For the uninitiated, ‘Patriarch’ Kirill, the newly elected Patriarch in Russia, is alleged to have been and to still be a KGB agent. He has been very successful and influential in diplomatic issues, more regional than global. He succeeded to lay down the foundation of Orthodox Church in Cuba and Venezuela, where he is alleged to have secret political dialogues with top level diplomats like Fidel Castro. He is also one of the richest Russians in Russia with a personal wealth over $4 billion. Compare that with the Pope: rich, yes; millionaire, surely; but billionaire? (Even the Vatican operates on a budget deficit these days; one guesses after the billions of dollars payouts globally on child abuse cases).
For the initiated, Russian neighbours including Ukraine are not ready to accept Russia’s presence and domination in their territory. On a key multiple tier diplomatic level, Russia desperately needs to keep its existence and influence in the neighboring states for its economic benefit and to retain supremacy. Thus, as it has exhausted all possible options, Prime Minister Vladimir Putin is now all set to launch another contrivance to resolve political and diplomatic issues with its neighbours – the Russian Orthodox Church. Putin is trying to use the Orthodox Church quite cleverly, with the recent visit of Patriarch Kirill to Ukraine evidence of the same. Analytically, the 10-day visit of Kirill to various churches in Kiev and other cities of Ukraine might not seem very successful at the political level on the face of it, but it seems to have laid down a strong positive foundation in the minds of the common Ukrainians with respect to acceptability of anything Russian.
Religion, especially the Christian Orthodox faith, has been very influential in the region, especially in countries like Ukraine, Georgia. About 17.3% of the Ukrainian population is of Russian origin. In addition, the long history of Christian faith binds people of these countries in common terms. There are three sects predominantly in Ukraine; Kiev patriarchate with 50.4% followers, which is predominant in the Western part of the country backed by the President, Yushchenko. The Moscow patriarch is another with 26.1% having enough support of Russian government.

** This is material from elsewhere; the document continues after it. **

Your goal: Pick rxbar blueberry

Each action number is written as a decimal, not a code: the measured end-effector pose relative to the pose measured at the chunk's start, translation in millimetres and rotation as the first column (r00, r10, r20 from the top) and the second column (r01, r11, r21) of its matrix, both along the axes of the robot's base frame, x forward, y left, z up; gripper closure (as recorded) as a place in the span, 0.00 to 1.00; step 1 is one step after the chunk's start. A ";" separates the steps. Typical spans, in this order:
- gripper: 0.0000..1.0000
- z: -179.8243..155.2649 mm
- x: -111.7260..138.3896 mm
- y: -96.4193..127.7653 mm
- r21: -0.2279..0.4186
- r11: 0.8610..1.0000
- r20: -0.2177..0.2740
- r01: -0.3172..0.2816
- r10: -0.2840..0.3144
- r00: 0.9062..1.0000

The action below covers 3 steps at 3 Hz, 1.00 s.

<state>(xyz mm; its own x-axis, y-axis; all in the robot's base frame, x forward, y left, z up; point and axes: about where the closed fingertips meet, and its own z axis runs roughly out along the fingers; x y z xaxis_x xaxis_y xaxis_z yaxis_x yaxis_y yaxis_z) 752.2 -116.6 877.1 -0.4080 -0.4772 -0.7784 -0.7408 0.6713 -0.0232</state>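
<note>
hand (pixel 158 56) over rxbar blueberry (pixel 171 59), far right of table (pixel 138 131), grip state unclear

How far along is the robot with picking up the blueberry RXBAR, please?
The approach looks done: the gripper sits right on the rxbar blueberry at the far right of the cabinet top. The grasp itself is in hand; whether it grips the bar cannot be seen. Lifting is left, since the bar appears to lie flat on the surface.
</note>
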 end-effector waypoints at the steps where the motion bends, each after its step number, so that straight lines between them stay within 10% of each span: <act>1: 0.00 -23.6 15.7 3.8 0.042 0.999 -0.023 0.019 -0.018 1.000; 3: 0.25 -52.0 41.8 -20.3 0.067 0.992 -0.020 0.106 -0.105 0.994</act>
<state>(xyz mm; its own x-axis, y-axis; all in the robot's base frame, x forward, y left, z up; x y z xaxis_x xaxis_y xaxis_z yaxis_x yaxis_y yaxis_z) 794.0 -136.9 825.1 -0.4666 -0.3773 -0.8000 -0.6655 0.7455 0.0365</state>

Finally, the Ukrainian Autocephalous Orthodox Church with 7.2%. This demographic picture is giving substantial support to Patriarch Kirill to put forward the Russian political agendas.
For the Russian polity, some of Kirill’s recent initiatives have been witness to clear political cognizance. His recent statement that it’s very important to increase Russian speaking presence in EU bodies was one of his first political remarks as Patriarch; interestingly, this statement garnered enough support in the Russian polity. But what separates him from his quite normal predecessors is that fact that he is the first Russian Patriarch in known history to consider himself as the universal patriarch for the world in the Christian Orthodox faith. That is quite a gargantuan consideration, given the expanse he is trying to address. But as his Ukraine trip showed, he is not without his stable followers. Kirill is also trying to strengthen the current weak relation with Georgia. In addition, his recent statement that “there are no conflicts, even most cruel, [and] no human hostility that could ever destroy the church unity, including the unity between the Russian and Georgian Churches” caught the attention of the intellectual Georgian community. Common Georgians look forward to Kirill’s visit more positively in Georgia now more than ever. Kirill’s further attention to control food consumption for joy and save the world from ruin has increased his general popularity and exemplified his knowledge in world economics. His speech in Crimea to thousands of people including Russian and Ukrainian navy personnel urging them for a peaceful cooperation was meaningful. He said, “Keep the Orthodox faith! Keeping the faith means not only attending church but building good relations with people,” more broadly between Ukrainians and Russians.